Quisiera llamar la atención también sobre ciertas características particulares de nuestra capilla del obispado. Como muchos de ustedes saben, soy un devoto de los rosetones. Por ello insistí en que a la capilla la distinguiera un hermoso rosetón, y mi amigo Matt McNicholas, un arquitecto Católico de Chicago, lo diseñó para la ocasión. En el centro del motivo está el Espíritu Santo, ese poder del cual fluye toda la vida en nuestra diócesis, y rodeando a la imagen del Espíritu hay representaciones de las virtudes que espero distingan a todos aquellos que trabajan en nuestras oficinas centrales: diligencia, templanza, castidad, justicia, amor, etc. Acompañando a las imágenes de las virtudes hay representaciones maravillosas de diferentes expresiones de la naturaleza en nuestra diócesis. Así, tenemos a un pavo, un faisán, una trucha, un bisonte, un copo de nieve (por supuesto) y un río —sin mencionar al tornado que condujo a la formación de la Clínica Mayo.

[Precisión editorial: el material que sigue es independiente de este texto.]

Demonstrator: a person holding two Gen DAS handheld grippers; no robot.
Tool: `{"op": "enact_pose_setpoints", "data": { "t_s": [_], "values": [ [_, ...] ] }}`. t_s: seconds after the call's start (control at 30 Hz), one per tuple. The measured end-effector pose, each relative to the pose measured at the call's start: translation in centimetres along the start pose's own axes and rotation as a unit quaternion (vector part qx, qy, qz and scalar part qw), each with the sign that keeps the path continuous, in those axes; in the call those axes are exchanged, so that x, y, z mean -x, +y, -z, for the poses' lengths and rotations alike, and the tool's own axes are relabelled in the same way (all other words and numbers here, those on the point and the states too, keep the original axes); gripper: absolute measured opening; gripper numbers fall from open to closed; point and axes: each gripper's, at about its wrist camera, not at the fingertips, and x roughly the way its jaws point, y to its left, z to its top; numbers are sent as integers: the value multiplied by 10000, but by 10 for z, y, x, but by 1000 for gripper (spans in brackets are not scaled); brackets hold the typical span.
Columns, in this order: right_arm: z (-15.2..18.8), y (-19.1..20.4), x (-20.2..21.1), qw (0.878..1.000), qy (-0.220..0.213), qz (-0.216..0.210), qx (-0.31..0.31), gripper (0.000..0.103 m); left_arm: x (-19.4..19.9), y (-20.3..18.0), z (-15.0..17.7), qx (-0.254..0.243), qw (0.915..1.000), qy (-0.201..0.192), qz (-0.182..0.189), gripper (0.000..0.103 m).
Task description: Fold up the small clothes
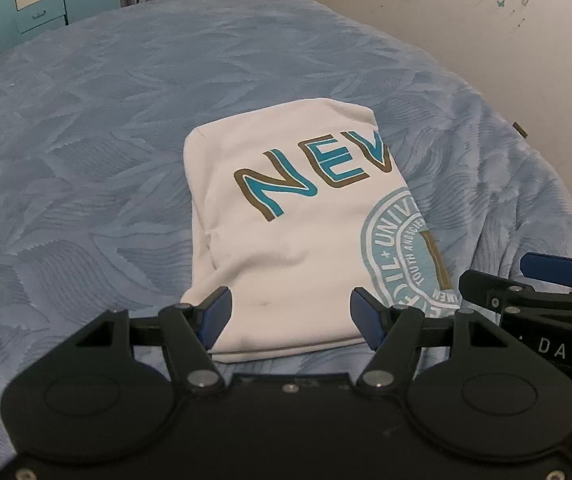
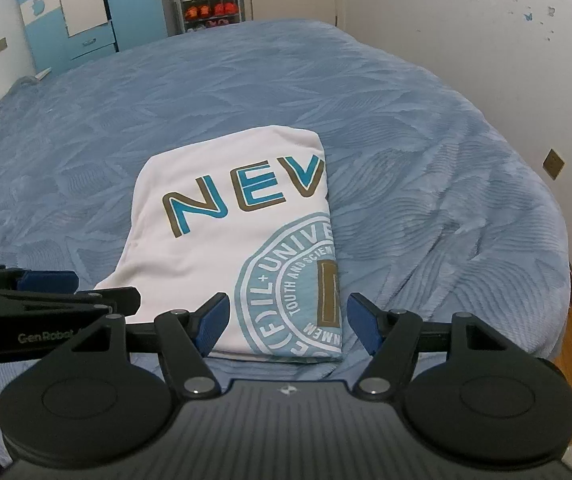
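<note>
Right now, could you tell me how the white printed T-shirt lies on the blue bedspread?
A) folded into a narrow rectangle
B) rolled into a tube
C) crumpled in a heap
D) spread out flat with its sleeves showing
A: the white T-shirt lies as a narrow rectangle on the blue bedspread, its fold cutting the "NEV" lettering short.

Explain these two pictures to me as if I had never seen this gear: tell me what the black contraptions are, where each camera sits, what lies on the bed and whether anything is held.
The black contraptions are hand-held tongs, one in each of a person's hands, each with a camera looking forward along its blue-padded fingers. One picture comes from the left tongs, the other from the right tongs; each also glimpses its partner at the edge. On the blue textured bedspread lies a folded white T-shirt with teal and brown lettering. Both tongs stand open at its near edge. Nothing is held.
</note>
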Motion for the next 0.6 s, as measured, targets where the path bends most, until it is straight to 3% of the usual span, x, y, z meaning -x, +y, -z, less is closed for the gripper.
{"op": "enact_pose_setpoints", "data": {
  "t_s": [0.6],
  "values": [
    [0, -1, 1, 10000, 7, 7, -4, 79, 0, -2, 0, -102, 9998, -24, -187, 67]
  ]
}}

Tenemos también interpretaciones de la pipa de la paz (representando a Pipestone en el extremo occidental de nuestra diócesis) y Sugarloaf (de pie por Winona en el extremo oriental). La idea es que todo esto —flora, fauna y elementos naturales— situados dentro de la gloria del rosetón, representan la elevación de nuestra diócesis a la gloria del Reino de Dios.
Y mientras sus ojos recorren el decorado de la capilla, son prendados por el intrincado decorado y tracería de las paredes y techo. Esta hermosa complejidad tiene por objeto representar la armoniosa reunión de todos los elementos de la creación, cuando se complete la obra redentora de Dios. Cuando uno entra a una iglesia Católica, no está tanto saliendo del mundo hacia el cielo, cuanto está ingresando a “un nuevo cielo y una nueva tierra”, una creación transfigurada y perfeccionada.
Podría ofrecerles, como conclusión, una cálida invitación a todas las personas de nuestra diócesis —y ciertamente más allá de nuestra diócesis— para que vengan a la capilla diocesana. Creo que logrará elevar sus almas.